Much has been written and discussed about these price declines. Some critical factors are: [1] world milk production response to the high prices experienced in 2014, [2] China, as a major milk powder import player at the margin, pulling back after significant inventory buildup in late 2013 and extending through 2014, [3] a return to more normal weather patterns impacting production from Australia and New Zealand., and [4] to cap it off, the value of the U.S. dollar has been on an upward rampage, increasing over 25 basis points from its weakest point back in mid-2011. While good news for those of us buying products imported to the U.S., this is not good news for those wishing to export products from the U.S. All U.S. agricultural products flowing into export markets are just that much more costly to the import buyer.
Looking forward, the good news, if you choose to look at it this way, is that it appears that the dairy commodity prices we now are experiencing are at or very close to the bottom of their respective price cycles. As we get through the next month or two, these prices will begin to rebound and move higher. Also, the strong value of the U.S. dollar is hurting U.S. exports of grains, and this in turn, is holding down market prices for corn, soybeans , and soybean meal – two main feed stocks in the calculation of the U.S. income over feed cost margin.
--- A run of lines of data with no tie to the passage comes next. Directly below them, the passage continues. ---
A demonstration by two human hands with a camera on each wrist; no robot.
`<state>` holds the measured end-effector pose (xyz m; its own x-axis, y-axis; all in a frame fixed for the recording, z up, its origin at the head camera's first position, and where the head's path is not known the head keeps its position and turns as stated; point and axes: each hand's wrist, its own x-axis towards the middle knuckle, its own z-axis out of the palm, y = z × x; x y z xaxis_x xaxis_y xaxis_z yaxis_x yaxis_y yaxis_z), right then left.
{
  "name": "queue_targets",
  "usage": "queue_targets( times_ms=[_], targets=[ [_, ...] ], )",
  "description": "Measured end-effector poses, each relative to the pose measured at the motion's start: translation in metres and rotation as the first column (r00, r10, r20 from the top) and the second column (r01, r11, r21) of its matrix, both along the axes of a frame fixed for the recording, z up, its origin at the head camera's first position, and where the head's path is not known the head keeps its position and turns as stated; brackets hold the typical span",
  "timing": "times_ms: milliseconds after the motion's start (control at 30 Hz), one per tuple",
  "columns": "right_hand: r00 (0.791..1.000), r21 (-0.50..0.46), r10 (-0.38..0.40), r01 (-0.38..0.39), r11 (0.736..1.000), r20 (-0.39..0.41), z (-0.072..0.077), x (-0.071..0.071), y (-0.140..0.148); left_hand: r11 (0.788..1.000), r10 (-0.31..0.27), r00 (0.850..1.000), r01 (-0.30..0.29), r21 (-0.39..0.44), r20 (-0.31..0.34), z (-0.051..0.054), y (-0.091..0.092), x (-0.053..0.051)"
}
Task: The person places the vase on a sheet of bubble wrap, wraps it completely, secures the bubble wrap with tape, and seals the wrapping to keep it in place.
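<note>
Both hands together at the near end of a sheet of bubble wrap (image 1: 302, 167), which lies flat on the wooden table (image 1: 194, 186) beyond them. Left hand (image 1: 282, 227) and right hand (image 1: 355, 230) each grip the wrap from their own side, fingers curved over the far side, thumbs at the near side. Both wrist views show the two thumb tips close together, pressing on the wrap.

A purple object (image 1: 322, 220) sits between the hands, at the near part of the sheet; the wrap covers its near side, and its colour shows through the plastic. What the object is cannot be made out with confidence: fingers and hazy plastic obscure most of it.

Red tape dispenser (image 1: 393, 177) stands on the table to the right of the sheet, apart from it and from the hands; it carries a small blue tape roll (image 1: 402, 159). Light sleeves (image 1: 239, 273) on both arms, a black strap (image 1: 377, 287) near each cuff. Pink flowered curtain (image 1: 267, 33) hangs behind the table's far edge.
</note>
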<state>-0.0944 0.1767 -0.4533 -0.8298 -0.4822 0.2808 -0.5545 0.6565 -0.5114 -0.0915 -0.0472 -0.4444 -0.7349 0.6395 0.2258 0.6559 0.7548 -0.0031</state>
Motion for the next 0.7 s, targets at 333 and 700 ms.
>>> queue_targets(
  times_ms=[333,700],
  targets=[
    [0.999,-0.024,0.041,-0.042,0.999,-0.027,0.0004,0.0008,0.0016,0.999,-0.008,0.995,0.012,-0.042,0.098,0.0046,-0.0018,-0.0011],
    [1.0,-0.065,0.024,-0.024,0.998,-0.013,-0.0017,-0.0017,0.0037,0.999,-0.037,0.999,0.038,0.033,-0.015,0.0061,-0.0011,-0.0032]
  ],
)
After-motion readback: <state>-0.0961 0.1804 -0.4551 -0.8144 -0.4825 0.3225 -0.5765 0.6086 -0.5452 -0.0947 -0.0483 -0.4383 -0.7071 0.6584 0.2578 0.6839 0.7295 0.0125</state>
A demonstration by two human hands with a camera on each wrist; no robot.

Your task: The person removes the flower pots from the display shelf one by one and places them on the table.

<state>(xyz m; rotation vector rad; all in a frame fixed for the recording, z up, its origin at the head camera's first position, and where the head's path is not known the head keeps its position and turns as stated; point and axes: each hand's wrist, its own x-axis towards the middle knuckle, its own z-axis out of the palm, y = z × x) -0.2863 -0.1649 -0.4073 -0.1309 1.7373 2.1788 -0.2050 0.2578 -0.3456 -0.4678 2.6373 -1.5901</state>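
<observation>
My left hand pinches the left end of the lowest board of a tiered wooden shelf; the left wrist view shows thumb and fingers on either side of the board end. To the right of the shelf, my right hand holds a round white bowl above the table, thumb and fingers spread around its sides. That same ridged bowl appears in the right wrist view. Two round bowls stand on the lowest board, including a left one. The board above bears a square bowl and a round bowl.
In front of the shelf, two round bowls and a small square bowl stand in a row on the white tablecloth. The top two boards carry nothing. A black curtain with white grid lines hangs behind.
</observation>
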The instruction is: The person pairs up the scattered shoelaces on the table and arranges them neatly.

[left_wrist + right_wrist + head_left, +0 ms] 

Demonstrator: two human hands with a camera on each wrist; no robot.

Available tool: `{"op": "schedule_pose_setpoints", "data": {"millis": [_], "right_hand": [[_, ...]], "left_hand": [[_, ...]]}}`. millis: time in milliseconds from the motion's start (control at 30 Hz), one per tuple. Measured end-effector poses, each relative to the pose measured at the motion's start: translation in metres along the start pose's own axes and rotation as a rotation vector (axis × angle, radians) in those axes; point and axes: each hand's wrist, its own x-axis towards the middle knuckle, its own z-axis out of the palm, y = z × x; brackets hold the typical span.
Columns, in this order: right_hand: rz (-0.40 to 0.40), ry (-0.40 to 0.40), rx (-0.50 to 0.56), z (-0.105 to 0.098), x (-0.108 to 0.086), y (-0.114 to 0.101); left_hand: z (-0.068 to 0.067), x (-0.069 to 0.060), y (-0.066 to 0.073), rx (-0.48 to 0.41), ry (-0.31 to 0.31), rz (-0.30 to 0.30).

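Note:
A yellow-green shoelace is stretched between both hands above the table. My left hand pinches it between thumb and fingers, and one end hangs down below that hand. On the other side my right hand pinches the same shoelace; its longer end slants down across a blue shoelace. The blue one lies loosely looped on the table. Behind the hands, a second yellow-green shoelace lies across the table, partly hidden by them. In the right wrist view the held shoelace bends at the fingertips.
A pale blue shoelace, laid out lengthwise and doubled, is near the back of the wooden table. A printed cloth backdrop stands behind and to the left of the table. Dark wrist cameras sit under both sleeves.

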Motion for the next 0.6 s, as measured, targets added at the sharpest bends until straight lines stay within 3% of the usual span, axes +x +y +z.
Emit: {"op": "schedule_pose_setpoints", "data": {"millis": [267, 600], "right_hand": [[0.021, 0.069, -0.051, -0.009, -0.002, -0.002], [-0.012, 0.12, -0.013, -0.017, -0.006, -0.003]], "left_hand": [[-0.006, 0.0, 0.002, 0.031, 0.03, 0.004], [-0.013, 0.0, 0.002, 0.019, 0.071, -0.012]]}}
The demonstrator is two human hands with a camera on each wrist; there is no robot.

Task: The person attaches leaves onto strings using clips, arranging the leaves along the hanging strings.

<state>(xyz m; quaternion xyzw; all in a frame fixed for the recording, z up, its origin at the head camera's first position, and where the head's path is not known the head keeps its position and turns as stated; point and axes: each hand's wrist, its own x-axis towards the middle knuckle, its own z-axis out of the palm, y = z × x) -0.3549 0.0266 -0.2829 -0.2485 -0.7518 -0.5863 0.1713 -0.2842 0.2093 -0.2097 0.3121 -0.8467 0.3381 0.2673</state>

With U.S. national average price for corn under $4/bu, soybean meal less than $375/ton, and hay price just under $175/ ton, the income over feed cost margin appears to be near its bottom at $7.50/cwt. Based on futures market prices and projections into 2015, this margin will begin to increase and move back toward the $10/cwt mark by the end of 2015 (shown in the chart from the Margin Protection Program Decision Tool).